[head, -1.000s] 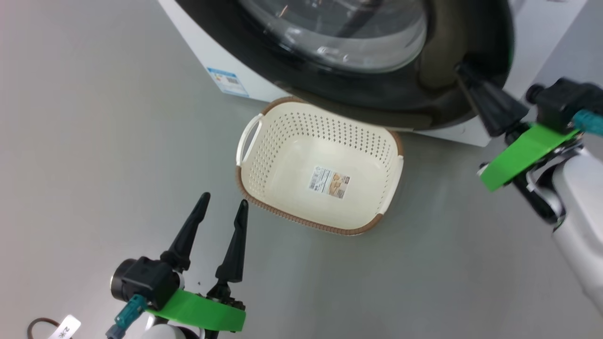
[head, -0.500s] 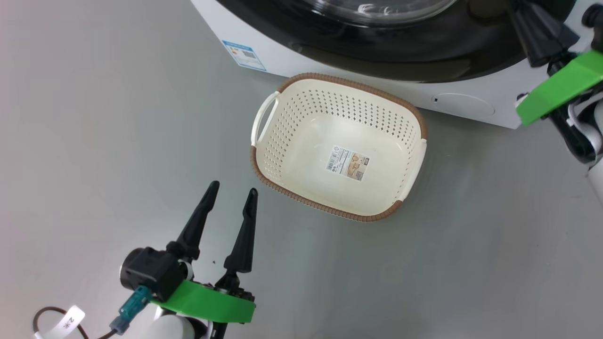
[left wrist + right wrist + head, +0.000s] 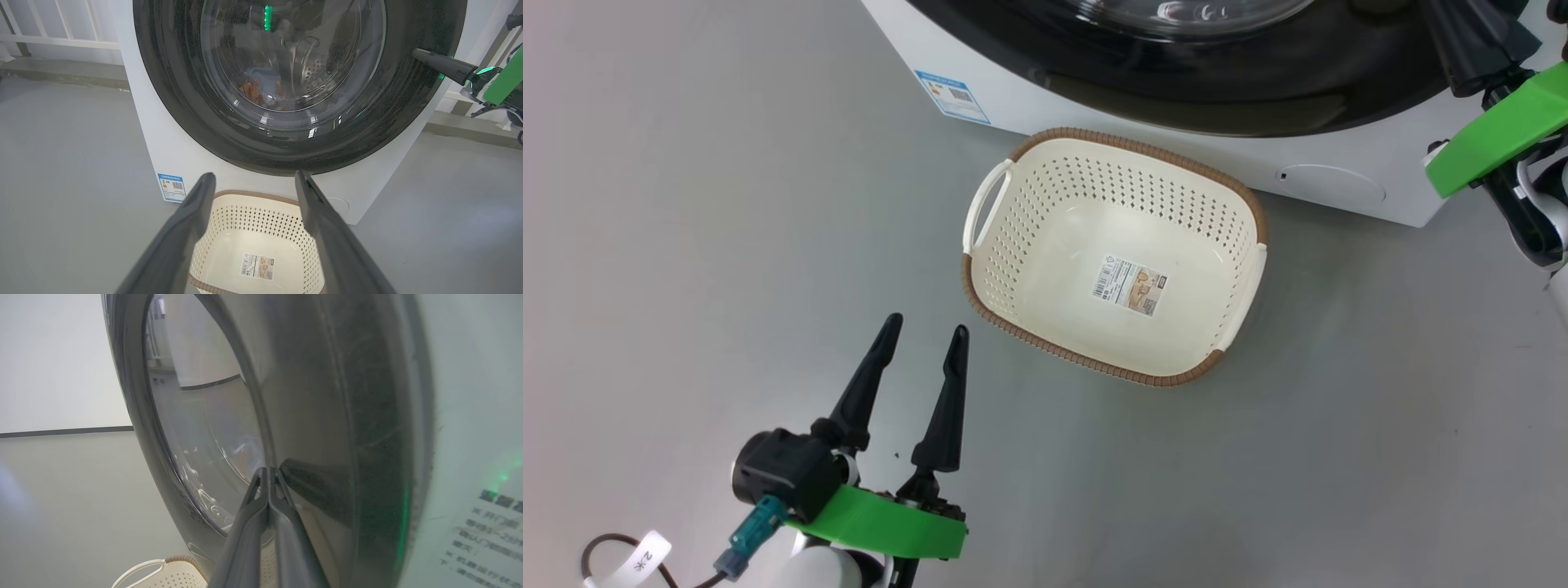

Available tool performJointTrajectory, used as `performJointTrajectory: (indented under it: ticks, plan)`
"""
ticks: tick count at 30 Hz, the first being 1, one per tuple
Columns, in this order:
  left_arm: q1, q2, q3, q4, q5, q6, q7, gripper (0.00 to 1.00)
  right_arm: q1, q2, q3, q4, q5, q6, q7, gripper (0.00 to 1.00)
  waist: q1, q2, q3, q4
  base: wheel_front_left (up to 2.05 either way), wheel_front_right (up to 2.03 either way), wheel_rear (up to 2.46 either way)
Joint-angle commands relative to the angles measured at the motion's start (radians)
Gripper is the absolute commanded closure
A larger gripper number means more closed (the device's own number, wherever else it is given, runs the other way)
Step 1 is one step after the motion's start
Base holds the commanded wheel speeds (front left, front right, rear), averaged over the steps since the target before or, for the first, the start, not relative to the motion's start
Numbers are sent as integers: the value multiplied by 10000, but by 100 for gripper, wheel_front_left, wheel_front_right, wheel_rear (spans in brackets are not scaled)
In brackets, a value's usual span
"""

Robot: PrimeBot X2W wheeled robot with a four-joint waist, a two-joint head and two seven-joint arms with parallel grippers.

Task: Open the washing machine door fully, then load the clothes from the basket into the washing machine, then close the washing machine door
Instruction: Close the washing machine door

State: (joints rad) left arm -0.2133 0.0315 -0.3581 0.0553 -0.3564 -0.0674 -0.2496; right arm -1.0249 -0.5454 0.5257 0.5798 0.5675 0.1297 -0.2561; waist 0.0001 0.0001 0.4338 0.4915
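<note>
Washing machine door (image 3: 163,90) flat against the washing machine (image 3: 141,122), the clothes (image 3: 261,83) behind its glass.
The basket (image 3: 1021,245) stands on the floor (image 3: 686,204) just in front of the machine, under the door, and we see its label sticker (image 3: 1129,285) bare. Our right jaws are pressed together, tips at the door's black ring near the machine's right edge; touching or not, we cannot tell. Our left jaws stand apart above the floor, farther from the machine than the basket.

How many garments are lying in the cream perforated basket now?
0. The cream-white perforated plastic basket holds just its label sticker; light blue fabric shows through the glossy round black door; more may hide there.
</note>
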Motion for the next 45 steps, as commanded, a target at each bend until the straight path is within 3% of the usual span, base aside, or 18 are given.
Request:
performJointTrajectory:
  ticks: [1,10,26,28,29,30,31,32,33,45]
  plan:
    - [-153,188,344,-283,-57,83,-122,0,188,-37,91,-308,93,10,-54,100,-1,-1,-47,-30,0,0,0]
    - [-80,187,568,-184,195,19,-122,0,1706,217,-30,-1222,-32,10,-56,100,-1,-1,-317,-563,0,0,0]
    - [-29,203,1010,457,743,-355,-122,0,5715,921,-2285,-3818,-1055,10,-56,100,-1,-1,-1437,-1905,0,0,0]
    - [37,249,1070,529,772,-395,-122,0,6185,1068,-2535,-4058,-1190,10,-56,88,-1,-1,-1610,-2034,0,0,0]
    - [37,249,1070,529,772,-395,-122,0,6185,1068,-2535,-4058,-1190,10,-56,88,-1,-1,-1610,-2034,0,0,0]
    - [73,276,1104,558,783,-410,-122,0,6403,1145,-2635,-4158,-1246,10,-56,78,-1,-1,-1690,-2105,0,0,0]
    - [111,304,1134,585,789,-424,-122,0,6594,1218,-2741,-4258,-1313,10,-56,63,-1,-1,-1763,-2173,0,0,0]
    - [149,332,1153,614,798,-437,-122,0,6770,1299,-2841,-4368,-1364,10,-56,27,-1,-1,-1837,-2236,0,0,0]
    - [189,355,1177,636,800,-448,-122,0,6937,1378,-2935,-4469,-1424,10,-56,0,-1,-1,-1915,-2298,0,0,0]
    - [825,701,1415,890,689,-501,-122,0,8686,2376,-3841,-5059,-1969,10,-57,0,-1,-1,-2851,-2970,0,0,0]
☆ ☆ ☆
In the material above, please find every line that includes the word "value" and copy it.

Numbers are sent as integers: the value multiplied by 10000, but by 100 for gripper, wheel_front_left, wheel_front_right, wheel_rear (spans in brackets are not scaled)
In brackets, a value's usual span

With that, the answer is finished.